Uma Mística para os Dias Atuais
Nos dias de hoje, a busca por sentido é mais urgente do que nunca. Vivemos em um mundo marcado por racionalismo, cientificismo, materialismo, superficialidade, consumismo, velocidade, hiperconexão. A falta de significado e o vazio existencial crescem cada vez mais, gerando angústia e depressão.
O mito, o sagrado, os símbolos, foram banalizados e abandonados, matando as possibilidades de conexão, de contato com o divino, de experiência com o sagrado.
A necessidade fundamental de nos conectarmos com o transcendente, de vivenciarmos o sagrado, não desapareceu com o avanço da ciência ou da secularização.
As diversas tradições espirituais são expressões de uma mesma busca pelo divino e, embora ainda tenham muito a oferecer, uma mística para os dias atuais precisa ser compatível com o mundo complexo, globalizado, secularizado e pluralista de hoje.
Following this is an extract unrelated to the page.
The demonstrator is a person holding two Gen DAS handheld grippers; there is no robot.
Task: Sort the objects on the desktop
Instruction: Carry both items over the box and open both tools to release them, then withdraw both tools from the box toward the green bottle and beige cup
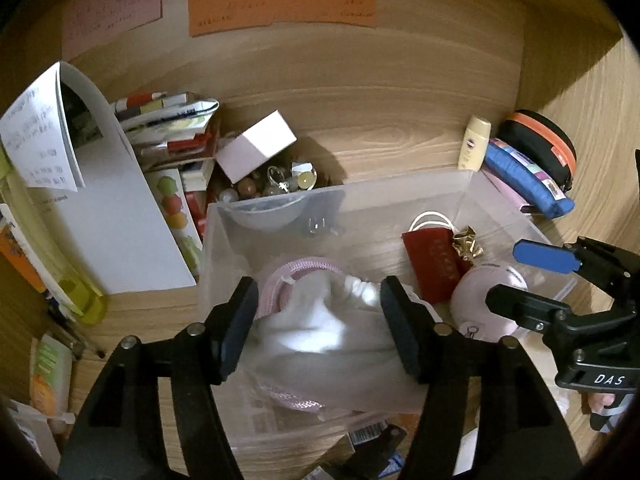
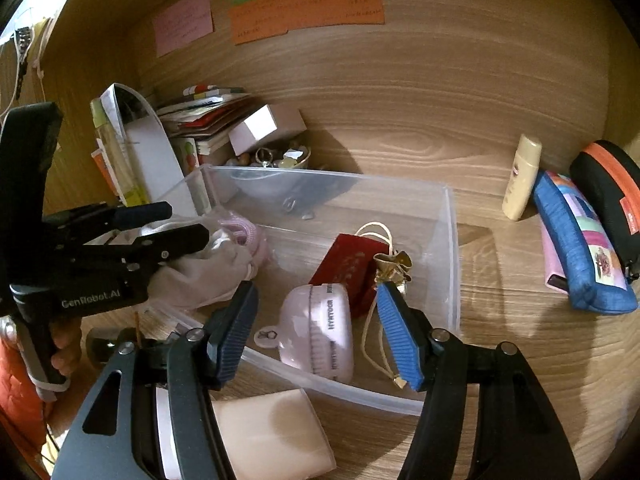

Os símbolos, os rituais, mitos e as histórias continuam sendo ferramentas poderosas para nos conectar com o transcendente. Embora as tradições forneçam modelos, cada um deve encontrar seu próprio caminho e ter uma vivência pessoal da jornada espiritual.
A mística para os dias atuais deve transcender fronteiras religiosas e culturais, deve ser interreligiosa, inclusiva, integrativa e livre de dogmas, regras rígidas, hierarquias ou concepções antiquadas que estejam distantes da realidade humana.
Uma mística viva é aquela que fala diretamente ao espírito de cada época, adaptando-se sem perder sua essência. Uma mística moderna deve ser capaz de envolver os indivíduos de maneira prática, ajudando-os a perceber o sagrado nas situações cotidianas, no trabalho, nos relacionamentos, na natureza.
A mística moderna deve tocar o coração e não pode ser algo apenas intelectual.
Necessitamos de um estado de consciência investigativo, aberto e integrativo, não reducionista, não apenas científico ou apenas religioso e sim uma visão que una ciência, espiritualidade, psicologia, filosofia, arte.
É preciso ser capaz de se encantar com a beleza de uma catedral ou de uma mesquita, ser capaz de se emocionar com uma missa, um chamado a oração, um zikr, um satsanga, um canto gospel, ser capaz de perceber o sagrado no silêncio da manhã, no canto dos pássaros, na beleza de uma flor ou de uma paisagem, no sorriso de uma criança, no simples ato de respirar.
O encontro com o sagrado não exige rituais complicados nem está reservado a monásticos ou religiosos. O sagrado não é algo que se encontra apenas em lugares remotos ou em práticas exóticas.
A mística contemporânea não deve ser uma fuga da realidade, mas uma atitude de presença, abertura, conexão, aceitação, integração. A mística moderna é um convite ao recolhimento, a desacelerar, a abandonar as distrações do mundo e reservar um espaço para olhar para dentro de nós mesmos.
A mística contemporânea não deve se limitar a momentos específicos de prática formal, mas deve ser prática e integrada ao cotidiano. Práticas formais, como a oração e a meditação, devem nos capacitar a agir no mundo com maior atenção, presença, consciência, respeito, compaixão
A mística nos convida a uma vida mais harmônica, simples, simbólica, bela. A mística nos convida a estarmos mais presentes nos pequenos gestos e nas escolhas diárias, valorizando cada pequeno momento, celebrando a vida e a sacralidade de cada instante.
O sagrado está sempre presente na natureza, na arte, na vida cotidiana, esperando para ser redescoberto.